*WORK TO COMPLETE*. Given the entries that follow, write out exactly the lines starting at the one containing "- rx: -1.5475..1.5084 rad" and ending at the one containing "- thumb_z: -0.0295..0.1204", both ends included, and only those.

*EXERCISE MATERIAL*.
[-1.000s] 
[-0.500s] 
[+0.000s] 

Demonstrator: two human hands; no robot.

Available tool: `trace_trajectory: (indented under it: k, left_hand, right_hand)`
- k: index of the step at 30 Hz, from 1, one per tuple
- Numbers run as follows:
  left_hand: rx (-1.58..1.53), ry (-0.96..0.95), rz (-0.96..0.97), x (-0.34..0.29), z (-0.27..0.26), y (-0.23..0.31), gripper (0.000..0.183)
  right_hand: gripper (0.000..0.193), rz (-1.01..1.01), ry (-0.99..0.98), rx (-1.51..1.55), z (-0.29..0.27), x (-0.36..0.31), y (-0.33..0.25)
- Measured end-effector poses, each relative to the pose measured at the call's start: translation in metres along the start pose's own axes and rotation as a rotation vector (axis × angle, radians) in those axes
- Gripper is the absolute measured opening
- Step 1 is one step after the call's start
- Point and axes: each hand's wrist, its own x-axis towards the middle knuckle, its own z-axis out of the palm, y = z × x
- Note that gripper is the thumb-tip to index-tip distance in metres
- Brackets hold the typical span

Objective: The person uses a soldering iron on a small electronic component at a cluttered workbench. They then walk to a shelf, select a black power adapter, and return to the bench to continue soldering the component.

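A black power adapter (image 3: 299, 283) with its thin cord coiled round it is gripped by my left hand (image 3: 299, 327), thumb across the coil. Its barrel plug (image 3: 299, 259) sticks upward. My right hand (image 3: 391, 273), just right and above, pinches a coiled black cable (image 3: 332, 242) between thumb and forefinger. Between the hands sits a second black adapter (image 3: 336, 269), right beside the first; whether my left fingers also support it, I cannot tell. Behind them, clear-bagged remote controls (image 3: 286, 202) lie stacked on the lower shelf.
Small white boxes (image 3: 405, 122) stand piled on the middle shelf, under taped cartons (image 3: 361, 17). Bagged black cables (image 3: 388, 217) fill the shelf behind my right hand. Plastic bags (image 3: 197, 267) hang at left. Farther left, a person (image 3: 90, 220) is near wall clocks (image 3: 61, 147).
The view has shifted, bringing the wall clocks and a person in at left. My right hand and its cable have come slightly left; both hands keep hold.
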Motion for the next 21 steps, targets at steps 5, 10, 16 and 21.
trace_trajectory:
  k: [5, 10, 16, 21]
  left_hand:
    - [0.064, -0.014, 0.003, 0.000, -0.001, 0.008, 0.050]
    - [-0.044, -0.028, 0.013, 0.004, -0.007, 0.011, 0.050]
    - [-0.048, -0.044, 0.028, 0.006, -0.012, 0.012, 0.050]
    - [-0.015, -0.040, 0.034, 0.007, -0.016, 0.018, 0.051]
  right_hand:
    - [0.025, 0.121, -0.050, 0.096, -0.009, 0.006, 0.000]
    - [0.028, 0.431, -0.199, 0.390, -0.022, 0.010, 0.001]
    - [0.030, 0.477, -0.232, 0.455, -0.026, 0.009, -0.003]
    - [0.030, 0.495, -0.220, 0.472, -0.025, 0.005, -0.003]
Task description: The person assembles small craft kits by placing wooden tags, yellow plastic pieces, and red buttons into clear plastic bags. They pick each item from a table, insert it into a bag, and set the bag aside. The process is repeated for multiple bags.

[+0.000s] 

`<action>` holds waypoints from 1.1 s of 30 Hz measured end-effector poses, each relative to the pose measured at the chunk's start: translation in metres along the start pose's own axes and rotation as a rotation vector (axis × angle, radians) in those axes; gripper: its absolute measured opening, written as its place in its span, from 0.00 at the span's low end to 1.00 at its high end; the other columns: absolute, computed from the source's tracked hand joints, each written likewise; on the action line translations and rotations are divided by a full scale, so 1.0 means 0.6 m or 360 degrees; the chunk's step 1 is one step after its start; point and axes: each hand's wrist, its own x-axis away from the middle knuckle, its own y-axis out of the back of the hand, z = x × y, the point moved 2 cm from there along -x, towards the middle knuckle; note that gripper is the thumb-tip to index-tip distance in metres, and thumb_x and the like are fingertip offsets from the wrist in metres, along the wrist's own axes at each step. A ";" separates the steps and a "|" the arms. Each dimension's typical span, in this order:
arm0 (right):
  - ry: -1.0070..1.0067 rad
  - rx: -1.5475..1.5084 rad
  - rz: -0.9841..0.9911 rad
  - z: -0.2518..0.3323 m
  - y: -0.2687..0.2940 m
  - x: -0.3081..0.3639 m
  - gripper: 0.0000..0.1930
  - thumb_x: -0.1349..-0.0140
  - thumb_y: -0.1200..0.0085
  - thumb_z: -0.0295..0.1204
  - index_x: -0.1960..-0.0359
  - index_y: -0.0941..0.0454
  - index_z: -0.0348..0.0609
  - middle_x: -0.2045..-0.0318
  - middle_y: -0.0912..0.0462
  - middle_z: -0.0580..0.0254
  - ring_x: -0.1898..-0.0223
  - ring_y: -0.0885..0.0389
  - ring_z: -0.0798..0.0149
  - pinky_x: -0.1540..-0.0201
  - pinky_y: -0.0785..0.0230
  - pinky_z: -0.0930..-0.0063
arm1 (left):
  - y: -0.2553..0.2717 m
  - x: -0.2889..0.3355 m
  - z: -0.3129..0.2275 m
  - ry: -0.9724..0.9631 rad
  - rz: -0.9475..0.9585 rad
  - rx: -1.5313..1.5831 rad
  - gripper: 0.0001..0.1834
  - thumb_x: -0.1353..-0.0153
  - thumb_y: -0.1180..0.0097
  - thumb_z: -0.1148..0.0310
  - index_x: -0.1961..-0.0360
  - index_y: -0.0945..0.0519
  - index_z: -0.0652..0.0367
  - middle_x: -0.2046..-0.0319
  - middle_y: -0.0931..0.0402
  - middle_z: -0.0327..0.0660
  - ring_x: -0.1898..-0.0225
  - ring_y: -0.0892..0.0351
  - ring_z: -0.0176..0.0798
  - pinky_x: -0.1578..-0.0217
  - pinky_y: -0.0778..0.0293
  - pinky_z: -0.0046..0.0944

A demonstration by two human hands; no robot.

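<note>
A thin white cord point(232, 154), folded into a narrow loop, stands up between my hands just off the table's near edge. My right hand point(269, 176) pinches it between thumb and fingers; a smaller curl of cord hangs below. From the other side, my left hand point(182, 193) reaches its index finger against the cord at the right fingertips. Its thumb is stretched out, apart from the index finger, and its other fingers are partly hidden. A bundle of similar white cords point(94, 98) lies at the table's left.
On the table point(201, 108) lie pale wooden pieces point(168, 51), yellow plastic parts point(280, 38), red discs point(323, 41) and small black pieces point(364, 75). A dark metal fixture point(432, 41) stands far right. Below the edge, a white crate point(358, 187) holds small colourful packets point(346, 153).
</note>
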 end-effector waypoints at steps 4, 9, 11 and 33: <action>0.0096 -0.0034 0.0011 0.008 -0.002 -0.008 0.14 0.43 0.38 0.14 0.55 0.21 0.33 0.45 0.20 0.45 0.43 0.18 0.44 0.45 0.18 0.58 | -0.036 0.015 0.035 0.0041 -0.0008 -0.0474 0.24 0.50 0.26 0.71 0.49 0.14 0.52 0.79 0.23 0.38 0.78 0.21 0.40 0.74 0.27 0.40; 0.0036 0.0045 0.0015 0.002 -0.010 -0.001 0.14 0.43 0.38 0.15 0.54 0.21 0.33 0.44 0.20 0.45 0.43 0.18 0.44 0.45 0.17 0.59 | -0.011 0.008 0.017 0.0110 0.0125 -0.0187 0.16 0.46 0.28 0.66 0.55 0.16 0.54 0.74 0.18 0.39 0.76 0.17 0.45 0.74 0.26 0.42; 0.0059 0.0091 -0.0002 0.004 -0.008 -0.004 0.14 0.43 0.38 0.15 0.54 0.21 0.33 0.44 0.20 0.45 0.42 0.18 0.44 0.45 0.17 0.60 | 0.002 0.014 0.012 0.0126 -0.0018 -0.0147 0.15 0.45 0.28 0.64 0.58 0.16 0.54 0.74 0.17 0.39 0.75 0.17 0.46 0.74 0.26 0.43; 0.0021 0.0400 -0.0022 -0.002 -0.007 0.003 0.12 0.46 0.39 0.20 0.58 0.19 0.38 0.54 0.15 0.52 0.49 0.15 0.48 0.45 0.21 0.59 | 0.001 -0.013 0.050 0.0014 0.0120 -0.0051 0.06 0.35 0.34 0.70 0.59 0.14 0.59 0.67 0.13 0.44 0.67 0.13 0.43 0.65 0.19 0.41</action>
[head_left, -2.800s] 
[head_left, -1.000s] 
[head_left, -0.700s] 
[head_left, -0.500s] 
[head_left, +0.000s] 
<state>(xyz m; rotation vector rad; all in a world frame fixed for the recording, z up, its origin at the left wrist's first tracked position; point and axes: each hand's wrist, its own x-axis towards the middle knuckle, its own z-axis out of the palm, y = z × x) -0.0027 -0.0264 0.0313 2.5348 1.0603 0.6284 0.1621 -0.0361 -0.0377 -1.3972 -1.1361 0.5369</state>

*RESULT*.
  - rx: -1.5475..1.5084 rad
  - rz: -0.9841..0.9911 rad
  - z: -0.2518..0.3323 m
  - y: -0.2687..0.2940 m
  - x: -0.3081..0.3639 m
  - gripper: 0.0000..0.1930
  - thumb_x: -0.1349..-0.0140
  - thumb_y: -0.1200..0.0085
  - thumb_z: -0.0295..0.1204

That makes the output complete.